[Records excerpted from a collection]
════
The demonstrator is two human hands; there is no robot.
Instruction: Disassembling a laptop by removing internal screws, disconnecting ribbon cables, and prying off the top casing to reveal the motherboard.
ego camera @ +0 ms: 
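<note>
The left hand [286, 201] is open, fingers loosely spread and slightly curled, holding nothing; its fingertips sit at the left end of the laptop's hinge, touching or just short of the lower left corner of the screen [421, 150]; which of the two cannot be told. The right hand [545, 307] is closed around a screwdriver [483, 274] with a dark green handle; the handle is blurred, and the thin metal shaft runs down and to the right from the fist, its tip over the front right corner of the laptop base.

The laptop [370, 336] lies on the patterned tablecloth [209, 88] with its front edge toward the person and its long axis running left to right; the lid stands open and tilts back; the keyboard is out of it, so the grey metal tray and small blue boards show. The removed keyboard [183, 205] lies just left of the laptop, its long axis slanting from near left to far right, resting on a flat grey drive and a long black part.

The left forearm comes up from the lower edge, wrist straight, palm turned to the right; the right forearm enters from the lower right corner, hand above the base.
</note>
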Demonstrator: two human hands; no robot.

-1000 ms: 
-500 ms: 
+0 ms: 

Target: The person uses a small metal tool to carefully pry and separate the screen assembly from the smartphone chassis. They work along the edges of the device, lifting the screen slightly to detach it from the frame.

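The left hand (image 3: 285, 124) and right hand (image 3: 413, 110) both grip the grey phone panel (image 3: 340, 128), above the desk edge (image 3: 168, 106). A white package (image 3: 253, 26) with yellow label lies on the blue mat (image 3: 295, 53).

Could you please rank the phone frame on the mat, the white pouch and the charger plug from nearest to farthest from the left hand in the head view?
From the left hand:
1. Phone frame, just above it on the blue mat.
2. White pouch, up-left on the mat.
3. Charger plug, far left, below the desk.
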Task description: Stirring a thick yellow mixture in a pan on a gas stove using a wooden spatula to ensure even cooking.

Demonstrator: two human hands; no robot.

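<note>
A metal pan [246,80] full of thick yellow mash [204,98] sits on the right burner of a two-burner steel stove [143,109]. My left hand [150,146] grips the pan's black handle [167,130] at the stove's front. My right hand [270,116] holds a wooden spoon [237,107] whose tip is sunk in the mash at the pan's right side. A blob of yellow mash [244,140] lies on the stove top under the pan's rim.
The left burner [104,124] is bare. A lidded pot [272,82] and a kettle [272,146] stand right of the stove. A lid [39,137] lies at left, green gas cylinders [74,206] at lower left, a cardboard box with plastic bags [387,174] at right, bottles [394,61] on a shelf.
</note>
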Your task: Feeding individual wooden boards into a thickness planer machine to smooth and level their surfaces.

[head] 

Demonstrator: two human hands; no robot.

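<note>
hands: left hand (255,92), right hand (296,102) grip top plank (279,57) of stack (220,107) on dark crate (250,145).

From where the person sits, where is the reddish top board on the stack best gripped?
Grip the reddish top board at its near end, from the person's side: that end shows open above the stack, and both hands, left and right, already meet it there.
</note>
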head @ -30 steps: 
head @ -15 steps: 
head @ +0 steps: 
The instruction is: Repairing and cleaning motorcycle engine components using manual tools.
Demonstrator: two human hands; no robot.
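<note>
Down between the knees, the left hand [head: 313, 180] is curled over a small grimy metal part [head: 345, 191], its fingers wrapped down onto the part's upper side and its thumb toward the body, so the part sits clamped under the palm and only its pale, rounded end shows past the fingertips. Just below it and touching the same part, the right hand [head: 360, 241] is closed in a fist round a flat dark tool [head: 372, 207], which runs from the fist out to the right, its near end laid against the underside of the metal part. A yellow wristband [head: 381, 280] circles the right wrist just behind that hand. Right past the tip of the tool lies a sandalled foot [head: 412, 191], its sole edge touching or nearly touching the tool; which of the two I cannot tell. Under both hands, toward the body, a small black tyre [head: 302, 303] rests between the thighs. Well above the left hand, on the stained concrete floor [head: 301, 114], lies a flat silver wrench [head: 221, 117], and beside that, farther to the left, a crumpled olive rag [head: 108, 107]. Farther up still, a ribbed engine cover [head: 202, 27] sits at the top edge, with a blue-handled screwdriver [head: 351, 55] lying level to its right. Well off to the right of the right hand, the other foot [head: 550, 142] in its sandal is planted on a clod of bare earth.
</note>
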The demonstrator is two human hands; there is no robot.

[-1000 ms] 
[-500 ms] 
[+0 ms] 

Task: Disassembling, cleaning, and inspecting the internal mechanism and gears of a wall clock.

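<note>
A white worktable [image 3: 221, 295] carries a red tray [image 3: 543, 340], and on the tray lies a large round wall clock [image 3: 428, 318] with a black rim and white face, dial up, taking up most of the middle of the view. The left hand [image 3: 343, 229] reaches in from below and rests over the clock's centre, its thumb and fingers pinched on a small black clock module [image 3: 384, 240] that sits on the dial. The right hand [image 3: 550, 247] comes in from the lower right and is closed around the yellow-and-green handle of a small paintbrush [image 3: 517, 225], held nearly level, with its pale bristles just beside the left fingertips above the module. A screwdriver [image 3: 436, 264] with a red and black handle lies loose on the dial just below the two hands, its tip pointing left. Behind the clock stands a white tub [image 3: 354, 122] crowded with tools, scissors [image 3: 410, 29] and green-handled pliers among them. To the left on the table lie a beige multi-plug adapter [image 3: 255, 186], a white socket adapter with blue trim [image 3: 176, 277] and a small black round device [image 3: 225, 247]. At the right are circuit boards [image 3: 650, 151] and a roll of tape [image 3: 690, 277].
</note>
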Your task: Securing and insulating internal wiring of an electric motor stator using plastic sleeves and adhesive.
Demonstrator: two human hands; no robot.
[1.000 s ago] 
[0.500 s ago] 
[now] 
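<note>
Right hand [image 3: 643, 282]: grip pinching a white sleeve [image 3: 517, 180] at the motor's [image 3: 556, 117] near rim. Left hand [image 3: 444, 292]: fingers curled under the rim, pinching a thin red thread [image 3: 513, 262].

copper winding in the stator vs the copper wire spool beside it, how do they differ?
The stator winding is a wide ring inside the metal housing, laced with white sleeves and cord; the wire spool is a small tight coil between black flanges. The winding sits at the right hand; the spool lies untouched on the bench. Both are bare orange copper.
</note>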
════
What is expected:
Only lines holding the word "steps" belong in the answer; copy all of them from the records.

Task answer:
head @ -30 steps: 
head @ -15 steps: 
head @ +0 steps: 

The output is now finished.